Currently employees are entitled to four weeks paid annual holiday after 12 months of continuous employment.  Employees can request annual holidays in advance, but employers are under no obligation to approve a request.  The Taskforce recommends that employees should have the ability to take annual holidays in their first 12 months up to the amount they would be eligible for on a pro-rata basis (no right to take more leave than entitled to).  Any requested leave above the pro-rata entitlement would be at the discretion of the employer.
 

Calculating payment for annual holidays

The Act currently prescribes two methods of calculating annual holiday payments.  Payments are to be paid at either the greater of:

  • Ordinary Weekly Pay (or average weekly earnings over the last 4 weeks if OWP cannot be calculated).
  • Average weekly earnings over the last 12 months.

The issue is that employers often do not know when to use one calculation over the other, and have trouble applying them in practice. The Taskforce was supportive of simplifying the payment calculations.  It decided that new calculation methodologies should be introduced, but that it would retain the current structure of having one "ordinary pay" calculation methodology, and one "average earnings" calculation methodology.

  • Ordinary Leave Pay

This is a proposed new calculation methodology to replace Relevant Daily Pay and Ordinary Week Pay calculations.  Ordinary Leave Pay will include the base rate for any hours worked in the relevant period, plus pay for any scheduled overtime, allowances, incentive or commission payments that the employee would have received if they had worked during the relevant period.

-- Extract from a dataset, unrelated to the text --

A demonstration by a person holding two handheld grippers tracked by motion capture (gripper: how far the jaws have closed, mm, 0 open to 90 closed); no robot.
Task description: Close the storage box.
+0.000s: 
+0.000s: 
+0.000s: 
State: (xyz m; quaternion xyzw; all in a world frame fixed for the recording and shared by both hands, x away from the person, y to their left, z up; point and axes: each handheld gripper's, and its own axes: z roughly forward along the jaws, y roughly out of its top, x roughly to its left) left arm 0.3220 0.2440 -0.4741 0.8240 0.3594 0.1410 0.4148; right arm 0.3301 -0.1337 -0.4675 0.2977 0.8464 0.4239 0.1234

  • Four weeks' average earnings calculation

Section 8 of the Act states that annual holiday pay should be paid based on average earnings over the last four weeks if the primary definition for an employee's ordinary weekly pay cannot be calculated. The Taskforce considered that the four-week average earnings calculation should be replaced by a 13-week average earnings calculation alongside the Ordinary Leave pay and 52-week average when calculating annual holiday pay.

Parental leave

The Parental Leave and Employment Protection Act 1987 includes an 'override' to the Act.  The override stipulates that for any annual holidays that an employee becomes entitled to within 12 months of beginning a period of parental leave, they will only be paid at the rate of their average weekly earnings over the last 12 months.  For a parental leave period of 52 weeks, when the employee returns to work, they will only be entitled to $0 per week for annual holidays, as their average weekly earnings during leave is $0.  The recommendation is to remove the override so that employees returning from parental leave are entitled to be paid at their full rate for all their annual holidays.

Other recommendations

Currently an employee must work six months until they are entitled to family violence leave or bereavement leave. The Taskforce accepted that some employees have little control over when they may need sick leave, family violence leave, and bereavement leave and would benefit from having protections in place in the first six months. The current six-month waiting period may also have negative consequences (i.e. encourage some employees to go to work sick, which raises health and safety concerns) which is not in line with the intention of the Act to promote balance between work and other aspects of employees' lives.  The Taskforce recommend a new test for eligibility.  Separately, the government has introduced legislation to increase sick leave entitlements to 10 days per year. This legislation is still working its way through Parliament.

Conclusion

The recommended changes still need to go through the legislative process, and we will all watch with interest to see whether the Taskforce's guiding principles of certainty, transparency and practicality are realised.